According to a New York Times database, the seven-day average of US cases surpassed 267,000 on Tuesday. After a year that saw Americans go from a loosening of rules in the spring to a delta-driven summer wave to another surge that increased at breakneck speed as omicron surfaced after Thanksgiving, the milestone was reached.
The previous daily instances record in the United States was set on January 11th, with a seven-day average of 251,232.

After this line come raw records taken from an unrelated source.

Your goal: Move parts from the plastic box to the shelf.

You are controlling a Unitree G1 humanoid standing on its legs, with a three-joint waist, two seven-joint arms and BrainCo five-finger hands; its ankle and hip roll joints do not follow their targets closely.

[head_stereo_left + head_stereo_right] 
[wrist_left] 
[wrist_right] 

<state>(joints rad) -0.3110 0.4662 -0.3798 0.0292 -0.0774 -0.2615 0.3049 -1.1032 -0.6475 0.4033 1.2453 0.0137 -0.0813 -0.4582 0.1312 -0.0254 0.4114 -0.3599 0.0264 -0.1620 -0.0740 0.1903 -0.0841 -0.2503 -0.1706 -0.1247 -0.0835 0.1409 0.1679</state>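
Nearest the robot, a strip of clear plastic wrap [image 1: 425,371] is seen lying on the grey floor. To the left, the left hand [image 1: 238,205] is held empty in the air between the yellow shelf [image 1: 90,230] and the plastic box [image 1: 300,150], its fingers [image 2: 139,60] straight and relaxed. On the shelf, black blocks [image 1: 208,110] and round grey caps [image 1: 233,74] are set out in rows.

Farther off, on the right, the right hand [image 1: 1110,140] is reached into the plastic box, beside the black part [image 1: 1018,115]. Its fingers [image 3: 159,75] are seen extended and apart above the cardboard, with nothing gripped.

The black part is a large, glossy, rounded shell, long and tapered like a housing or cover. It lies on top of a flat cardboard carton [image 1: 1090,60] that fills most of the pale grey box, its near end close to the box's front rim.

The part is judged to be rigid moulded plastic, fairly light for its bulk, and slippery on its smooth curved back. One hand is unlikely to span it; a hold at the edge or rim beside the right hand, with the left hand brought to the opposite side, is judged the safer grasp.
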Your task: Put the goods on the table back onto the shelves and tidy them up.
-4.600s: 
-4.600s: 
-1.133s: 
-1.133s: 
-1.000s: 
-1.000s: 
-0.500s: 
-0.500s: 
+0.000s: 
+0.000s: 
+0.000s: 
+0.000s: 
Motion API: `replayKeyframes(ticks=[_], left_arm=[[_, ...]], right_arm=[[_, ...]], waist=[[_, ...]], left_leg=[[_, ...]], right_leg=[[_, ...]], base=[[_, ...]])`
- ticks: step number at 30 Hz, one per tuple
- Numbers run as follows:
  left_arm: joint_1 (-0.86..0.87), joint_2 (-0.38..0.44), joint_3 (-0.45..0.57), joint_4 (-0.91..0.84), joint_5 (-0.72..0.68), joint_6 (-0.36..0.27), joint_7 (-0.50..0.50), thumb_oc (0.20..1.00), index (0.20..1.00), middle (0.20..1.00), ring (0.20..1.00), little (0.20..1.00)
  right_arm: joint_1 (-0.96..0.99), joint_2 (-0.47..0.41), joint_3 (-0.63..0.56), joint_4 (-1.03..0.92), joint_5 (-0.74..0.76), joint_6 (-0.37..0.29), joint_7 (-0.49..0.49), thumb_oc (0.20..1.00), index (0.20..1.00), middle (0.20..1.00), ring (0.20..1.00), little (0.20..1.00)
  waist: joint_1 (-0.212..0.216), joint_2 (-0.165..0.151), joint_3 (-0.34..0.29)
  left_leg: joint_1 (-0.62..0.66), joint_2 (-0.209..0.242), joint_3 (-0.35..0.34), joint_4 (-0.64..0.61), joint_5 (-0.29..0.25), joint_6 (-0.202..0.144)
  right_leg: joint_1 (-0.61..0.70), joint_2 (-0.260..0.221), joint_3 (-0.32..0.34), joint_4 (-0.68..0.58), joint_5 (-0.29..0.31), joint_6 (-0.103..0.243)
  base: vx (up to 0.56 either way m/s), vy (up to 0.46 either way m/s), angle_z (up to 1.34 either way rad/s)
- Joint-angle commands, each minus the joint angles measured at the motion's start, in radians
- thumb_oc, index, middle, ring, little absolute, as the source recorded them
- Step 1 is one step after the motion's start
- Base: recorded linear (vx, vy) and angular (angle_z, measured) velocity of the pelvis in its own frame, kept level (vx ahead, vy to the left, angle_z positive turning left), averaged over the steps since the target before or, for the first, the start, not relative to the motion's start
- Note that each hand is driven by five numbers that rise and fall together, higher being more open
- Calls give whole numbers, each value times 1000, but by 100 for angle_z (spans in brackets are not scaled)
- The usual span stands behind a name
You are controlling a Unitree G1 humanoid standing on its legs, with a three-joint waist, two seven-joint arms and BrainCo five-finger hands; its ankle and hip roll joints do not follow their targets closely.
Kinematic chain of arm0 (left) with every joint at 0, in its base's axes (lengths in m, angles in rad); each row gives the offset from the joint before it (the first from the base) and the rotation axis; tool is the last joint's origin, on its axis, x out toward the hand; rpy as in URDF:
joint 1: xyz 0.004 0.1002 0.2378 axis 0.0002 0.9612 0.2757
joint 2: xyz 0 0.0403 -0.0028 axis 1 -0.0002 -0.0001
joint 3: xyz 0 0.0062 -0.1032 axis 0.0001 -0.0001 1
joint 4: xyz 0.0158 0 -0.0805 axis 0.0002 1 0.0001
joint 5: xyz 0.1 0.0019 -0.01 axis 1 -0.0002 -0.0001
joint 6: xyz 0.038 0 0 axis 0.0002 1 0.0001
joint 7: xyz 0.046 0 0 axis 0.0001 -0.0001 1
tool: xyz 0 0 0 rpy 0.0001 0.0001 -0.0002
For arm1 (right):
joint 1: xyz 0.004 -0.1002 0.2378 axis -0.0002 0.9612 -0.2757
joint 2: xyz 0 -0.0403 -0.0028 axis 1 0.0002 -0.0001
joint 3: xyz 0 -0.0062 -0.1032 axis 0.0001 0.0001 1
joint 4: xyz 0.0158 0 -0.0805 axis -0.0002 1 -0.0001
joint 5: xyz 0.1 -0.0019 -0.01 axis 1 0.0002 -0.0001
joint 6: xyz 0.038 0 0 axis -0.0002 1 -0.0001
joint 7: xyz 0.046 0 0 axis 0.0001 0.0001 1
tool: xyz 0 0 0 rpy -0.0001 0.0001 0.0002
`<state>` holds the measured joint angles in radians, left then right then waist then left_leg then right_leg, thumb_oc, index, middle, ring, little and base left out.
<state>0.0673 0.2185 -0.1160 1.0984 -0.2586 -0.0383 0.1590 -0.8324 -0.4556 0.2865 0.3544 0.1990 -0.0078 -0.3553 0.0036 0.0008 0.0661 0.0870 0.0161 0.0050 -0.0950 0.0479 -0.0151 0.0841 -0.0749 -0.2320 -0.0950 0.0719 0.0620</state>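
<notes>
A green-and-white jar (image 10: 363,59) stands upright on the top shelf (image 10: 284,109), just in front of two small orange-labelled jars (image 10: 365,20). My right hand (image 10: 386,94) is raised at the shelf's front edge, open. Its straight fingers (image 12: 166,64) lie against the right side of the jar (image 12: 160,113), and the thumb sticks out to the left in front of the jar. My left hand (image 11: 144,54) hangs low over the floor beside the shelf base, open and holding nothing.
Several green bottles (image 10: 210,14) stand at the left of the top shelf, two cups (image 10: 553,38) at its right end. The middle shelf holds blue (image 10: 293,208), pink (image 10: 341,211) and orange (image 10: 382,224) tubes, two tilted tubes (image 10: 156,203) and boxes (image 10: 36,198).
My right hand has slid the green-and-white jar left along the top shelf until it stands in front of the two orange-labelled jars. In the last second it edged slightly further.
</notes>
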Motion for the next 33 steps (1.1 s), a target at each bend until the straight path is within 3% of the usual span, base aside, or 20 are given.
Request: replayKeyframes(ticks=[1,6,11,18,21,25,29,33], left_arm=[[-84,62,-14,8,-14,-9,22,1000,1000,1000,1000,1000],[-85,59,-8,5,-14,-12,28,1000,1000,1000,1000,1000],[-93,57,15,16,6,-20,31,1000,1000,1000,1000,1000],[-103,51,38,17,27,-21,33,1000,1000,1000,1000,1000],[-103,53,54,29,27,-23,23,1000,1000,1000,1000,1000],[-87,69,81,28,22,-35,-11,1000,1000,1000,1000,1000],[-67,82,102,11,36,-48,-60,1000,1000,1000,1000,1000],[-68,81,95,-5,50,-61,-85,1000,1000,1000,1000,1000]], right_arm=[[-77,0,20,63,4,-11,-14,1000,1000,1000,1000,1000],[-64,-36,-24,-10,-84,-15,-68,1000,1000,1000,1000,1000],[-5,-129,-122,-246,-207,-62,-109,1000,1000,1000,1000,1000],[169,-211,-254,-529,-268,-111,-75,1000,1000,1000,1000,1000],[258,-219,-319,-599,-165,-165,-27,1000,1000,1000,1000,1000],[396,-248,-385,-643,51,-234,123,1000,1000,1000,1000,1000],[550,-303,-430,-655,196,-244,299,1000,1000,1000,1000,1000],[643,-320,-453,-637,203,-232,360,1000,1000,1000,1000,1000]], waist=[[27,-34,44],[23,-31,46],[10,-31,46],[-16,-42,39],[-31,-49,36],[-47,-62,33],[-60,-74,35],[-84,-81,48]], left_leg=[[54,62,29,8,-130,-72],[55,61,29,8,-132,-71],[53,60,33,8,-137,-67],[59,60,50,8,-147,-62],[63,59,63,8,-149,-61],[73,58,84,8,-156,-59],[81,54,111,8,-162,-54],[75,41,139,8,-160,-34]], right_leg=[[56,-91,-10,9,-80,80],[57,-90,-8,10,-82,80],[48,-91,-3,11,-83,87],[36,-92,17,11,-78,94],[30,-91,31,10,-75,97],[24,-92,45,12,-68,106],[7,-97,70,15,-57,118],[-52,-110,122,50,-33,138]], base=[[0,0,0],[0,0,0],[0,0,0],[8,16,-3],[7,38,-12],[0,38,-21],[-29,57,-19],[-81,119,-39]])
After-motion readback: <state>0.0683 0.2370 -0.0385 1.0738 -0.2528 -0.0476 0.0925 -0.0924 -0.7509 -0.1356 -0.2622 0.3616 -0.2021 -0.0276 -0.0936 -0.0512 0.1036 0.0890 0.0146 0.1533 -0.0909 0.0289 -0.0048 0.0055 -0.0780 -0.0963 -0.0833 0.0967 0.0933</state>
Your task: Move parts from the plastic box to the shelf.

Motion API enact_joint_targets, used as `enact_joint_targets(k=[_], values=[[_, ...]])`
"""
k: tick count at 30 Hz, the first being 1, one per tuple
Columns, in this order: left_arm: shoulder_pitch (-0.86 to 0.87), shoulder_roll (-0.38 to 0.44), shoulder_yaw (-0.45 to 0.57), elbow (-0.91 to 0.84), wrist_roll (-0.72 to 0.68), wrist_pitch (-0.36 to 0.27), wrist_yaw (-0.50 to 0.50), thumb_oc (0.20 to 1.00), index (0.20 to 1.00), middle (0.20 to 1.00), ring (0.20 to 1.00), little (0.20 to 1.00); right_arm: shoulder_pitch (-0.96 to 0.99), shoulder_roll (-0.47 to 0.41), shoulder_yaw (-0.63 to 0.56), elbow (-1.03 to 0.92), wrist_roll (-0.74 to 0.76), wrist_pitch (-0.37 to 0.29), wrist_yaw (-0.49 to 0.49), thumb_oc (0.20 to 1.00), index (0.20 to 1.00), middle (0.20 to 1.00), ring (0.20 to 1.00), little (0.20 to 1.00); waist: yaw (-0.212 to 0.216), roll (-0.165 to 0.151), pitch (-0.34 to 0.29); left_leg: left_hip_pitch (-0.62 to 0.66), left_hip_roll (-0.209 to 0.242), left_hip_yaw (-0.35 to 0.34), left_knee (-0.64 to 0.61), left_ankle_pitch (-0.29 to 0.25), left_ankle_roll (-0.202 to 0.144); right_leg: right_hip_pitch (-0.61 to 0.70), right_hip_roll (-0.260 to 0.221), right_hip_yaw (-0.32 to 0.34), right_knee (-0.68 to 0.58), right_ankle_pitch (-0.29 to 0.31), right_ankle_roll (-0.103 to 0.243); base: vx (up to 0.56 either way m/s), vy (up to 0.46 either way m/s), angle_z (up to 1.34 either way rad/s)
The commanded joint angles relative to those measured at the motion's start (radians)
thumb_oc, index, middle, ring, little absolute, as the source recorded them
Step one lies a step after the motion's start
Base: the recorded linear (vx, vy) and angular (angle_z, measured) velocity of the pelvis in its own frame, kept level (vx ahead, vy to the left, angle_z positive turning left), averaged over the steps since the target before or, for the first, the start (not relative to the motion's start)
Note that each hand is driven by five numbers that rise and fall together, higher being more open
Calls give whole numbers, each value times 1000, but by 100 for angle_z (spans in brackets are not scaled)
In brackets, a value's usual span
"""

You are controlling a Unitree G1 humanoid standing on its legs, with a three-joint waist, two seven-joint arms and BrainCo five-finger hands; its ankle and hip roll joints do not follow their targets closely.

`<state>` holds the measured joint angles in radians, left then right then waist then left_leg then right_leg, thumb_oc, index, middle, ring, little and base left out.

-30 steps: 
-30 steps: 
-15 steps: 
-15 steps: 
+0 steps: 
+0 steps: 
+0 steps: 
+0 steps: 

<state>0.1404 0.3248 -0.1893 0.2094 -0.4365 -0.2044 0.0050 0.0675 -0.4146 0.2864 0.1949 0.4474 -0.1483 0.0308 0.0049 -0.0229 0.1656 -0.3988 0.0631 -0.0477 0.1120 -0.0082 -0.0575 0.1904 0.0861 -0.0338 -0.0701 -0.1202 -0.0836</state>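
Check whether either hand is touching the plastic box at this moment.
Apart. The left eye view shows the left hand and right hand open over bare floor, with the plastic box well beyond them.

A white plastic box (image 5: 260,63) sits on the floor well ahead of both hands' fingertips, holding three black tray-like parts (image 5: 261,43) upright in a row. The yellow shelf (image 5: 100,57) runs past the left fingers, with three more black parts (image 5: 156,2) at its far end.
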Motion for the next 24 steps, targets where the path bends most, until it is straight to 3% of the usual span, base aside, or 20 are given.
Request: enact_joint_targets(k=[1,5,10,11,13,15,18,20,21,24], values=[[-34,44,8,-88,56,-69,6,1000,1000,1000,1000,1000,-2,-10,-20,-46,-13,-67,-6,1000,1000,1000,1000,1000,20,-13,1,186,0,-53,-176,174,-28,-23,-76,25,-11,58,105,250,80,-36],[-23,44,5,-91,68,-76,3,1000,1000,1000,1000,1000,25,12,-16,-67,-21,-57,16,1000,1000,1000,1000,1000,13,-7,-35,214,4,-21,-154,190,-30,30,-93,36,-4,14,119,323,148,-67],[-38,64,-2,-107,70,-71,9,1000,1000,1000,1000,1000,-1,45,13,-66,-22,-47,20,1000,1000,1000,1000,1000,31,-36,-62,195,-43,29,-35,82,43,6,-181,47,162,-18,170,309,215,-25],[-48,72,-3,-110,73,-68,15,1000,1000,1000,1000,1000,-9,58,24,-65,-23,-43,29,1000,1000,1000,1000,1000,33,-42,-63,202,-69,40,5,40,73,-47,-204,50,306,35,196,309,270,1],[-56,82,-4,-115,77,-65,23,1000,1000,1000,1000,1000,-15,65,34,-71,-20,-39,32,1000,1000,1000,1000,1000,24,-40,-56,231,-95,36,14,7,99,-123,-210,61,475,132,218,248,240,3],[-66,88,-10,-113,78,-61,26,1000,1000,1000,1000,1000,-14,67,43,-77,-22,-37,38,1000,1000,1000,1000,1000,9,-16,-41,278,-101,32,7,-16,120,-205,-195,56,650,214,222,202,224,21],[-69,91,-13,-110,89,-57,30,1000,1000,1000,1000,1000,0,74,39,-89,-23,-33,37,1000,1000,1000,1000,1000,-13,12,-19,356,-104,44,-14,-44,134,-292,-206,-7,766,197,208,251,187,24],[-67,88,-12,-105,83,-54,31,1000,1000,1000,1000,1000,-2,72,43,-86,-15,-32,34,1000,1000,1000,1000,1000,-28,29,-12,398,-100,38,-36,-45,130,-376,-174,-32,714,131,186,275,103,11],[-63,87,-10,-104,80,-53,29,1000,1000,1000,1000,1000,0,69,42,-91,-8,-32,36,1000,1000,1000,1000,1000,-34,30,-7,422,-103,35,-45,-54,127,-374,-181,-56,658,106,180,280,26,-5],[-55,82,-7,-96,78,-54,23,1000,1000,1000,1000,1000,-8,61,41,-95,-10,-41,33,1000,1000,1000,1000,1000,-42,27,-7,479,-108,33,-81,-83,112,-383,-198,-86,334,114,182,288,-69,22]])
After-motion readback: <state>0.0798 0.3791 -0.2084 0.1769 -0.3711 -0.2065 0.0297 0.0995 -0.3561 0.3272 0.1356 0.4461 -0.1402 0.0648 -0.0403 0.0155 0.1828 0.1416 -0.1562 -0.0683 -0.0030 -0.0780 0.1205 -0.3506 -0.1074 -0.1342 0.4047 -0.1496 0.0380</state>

The number of people admitted to hospitals has been increasing, averaging more over 71,000 per day, but it is still considerably below peak levels. While the number of deaths has increased, the daily average of 1,243 is still a small fraction of the 3,342 reported on January 26.
Nonetheless, omicron has a much easier time infecting vaccinated people than delta. The number of patients is threatening to overload hospitals, while health-care professionals are becoming increasingly infected.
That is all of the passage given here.